Kedua, kepemimpinan yang kuat akan mampu menyatukan seluruh potensi bangsa dan pluralitas yang melekat di dalamnya. Kepemimpinan demikian selalu berdiri di tengah, melindungi semua golongan dan merangkum semua kekuatan. Ketiga, kepemimpinan yang kuat memiliki orientasi pembangunan yang jelas dan mampu menentukan skala prioritas. Tanpa orientasi yang jelas, pembangunan bukan saja akan tumpang tindih, tetapi juga saling mengunci. Sementara tanpa skala prioritas, pembangunan hanya akan menghasilkan kegagalan karena tidak ada kejelasan mana yang harus segera dikerjakan dan mana yang bisa dicapai secara bertahap karena menjadi turunan atau melengkapi kebijakan yang lain.

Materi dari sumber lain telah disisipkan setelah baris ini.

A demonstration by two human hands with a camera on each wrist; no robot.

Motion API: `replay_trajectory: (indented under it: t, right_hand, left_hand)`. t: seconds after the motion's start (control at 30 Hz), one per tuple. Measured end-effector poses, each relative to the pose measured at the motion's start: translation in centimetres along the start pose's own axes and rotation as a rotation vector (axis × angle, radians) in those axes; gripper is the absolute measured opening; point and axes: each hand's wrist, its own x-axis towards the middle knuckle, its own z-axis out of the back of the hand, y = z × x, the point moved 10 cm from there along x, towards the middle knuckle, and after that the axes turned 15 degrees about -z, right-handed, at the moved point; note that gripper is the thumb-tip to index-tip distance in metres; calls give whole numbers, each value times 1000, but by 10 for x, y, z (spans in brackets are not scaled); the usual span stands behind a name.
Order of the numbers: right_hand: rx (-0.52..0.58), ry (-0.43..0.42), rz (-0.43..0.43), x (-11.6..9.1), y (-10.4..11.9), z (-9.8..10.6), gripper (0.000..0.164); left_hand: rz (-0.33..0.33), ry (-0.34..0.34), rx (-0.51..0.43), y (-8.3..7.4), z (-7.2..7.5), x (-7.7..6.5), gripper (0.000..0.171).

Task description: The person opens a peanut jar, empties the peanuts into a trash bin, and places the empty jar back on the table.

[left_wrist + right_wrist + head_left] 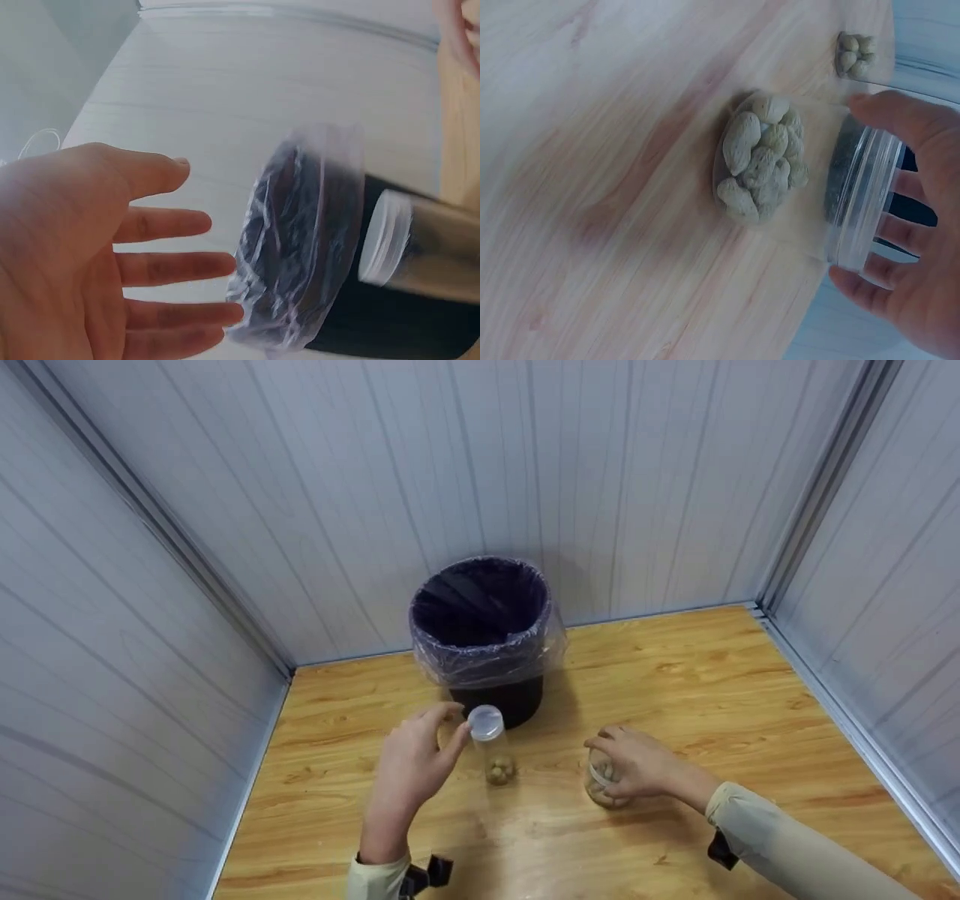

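A tall clear jar [492, 750] with a white lid stands on the wooden surface, some round tan pieces at its bottom. My left hand [416, 757] is beside its lid with fingers spread and nothing held; the left wrist view shows the palm and straight fingers apart from the lid [387, 238]. To the right, a wider clear jar [600, 793] holds several peanuts in their shells [761, 157]. My right hand [637, 761] comes over it from the right and grips its clear lid [866, 196] between thumb and fingers.
A black trash bin [517, 701] lined with a purplish plastic bag [487, 660] stands right behind the tall jar, against the back wall [480, 457]. Pale panel walls also rise at left and right of the wooden surface [712, 682].
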Motion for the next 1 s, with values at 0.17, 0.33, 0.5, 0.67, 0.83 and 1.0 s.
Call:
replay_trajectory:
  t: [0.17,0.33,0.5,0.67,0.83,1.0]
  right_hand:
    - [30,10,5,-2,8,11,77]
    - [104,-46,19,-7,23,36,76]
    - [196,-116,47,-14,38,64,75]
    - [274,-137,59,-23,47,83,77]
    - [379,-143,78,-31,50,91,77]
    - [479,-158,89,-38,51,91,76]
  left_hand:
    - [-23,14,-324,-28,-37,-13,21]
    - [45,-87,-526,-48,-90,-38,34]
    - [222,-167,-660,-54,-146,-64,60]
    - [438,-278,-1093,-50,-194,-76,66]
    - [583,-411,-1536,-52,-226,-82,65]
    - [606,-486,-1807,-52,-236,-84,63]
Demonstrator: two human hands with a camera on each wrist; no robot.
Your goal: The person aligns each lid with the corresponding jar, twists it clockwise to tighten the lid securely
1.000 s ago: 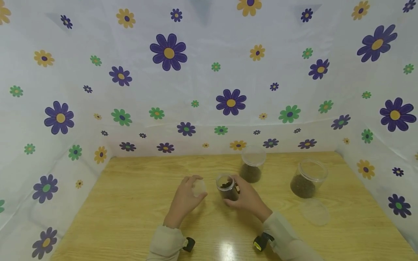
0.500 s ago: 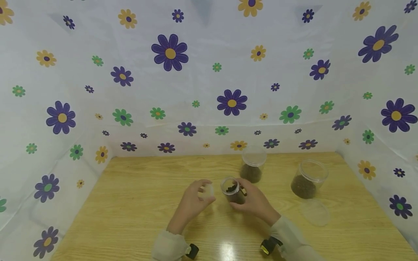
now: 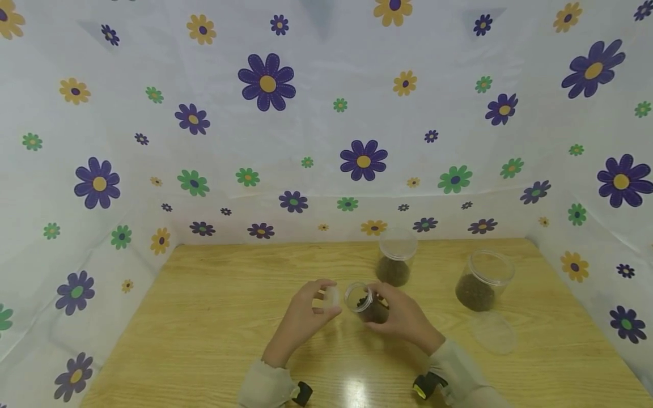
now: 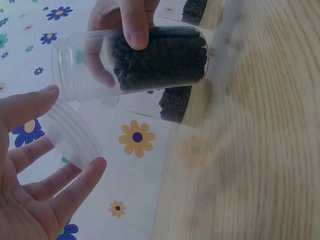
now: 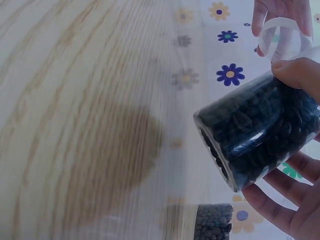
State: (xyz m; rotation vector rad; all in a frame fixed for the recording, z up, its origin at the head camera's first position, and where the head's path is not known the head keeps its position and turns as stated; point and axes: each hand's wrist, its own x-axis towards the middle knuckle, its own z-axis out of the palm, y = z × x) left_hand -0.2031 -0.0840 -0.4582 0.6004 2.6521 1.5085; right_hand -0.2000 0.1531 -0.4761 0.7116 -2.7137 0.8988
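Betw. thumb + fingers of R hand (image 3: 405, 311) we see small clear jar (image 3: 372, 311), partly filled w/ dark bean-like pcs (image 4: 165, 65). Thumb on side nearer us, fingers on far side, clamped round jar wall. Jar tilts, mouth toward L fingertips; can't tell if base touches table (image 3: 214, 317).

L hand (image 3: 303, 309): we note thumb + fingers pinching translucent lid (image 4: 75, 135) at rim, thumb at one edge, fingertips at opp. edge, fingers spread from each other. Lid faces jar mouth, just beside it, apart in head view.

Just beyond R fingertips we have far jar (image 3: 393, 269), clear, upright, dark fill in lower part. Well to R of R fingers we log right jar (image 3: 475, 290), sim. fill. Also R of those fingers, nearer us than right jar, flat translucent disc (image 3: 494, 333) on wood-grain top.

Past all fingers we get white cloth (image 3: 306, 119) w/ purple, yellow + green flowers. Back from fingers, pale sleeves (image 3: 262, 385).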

Keempat, kepemimpinan yang kuat bisa membangkitkan etos kerja masyarakat, semangat pengabdian, solidaritas, martabat dan semangat kuat di saat krisis, serta memberi harapan akan kejayaan dalam waktu yang tidak lama. Ketika para pemimpin terlihat optimis, mau bekerja keras, dan punya integritas, saya yakin masyarakat juga akan memiliki jiwa yang sama untuk kemajuan bangsanya Harus diakui, sampai sekarang kita belum mempunyai pemimpin yang kuat dan berani. Pemimpin pembaru, negarawan, dan pemimpin spiritualitas sekaligus.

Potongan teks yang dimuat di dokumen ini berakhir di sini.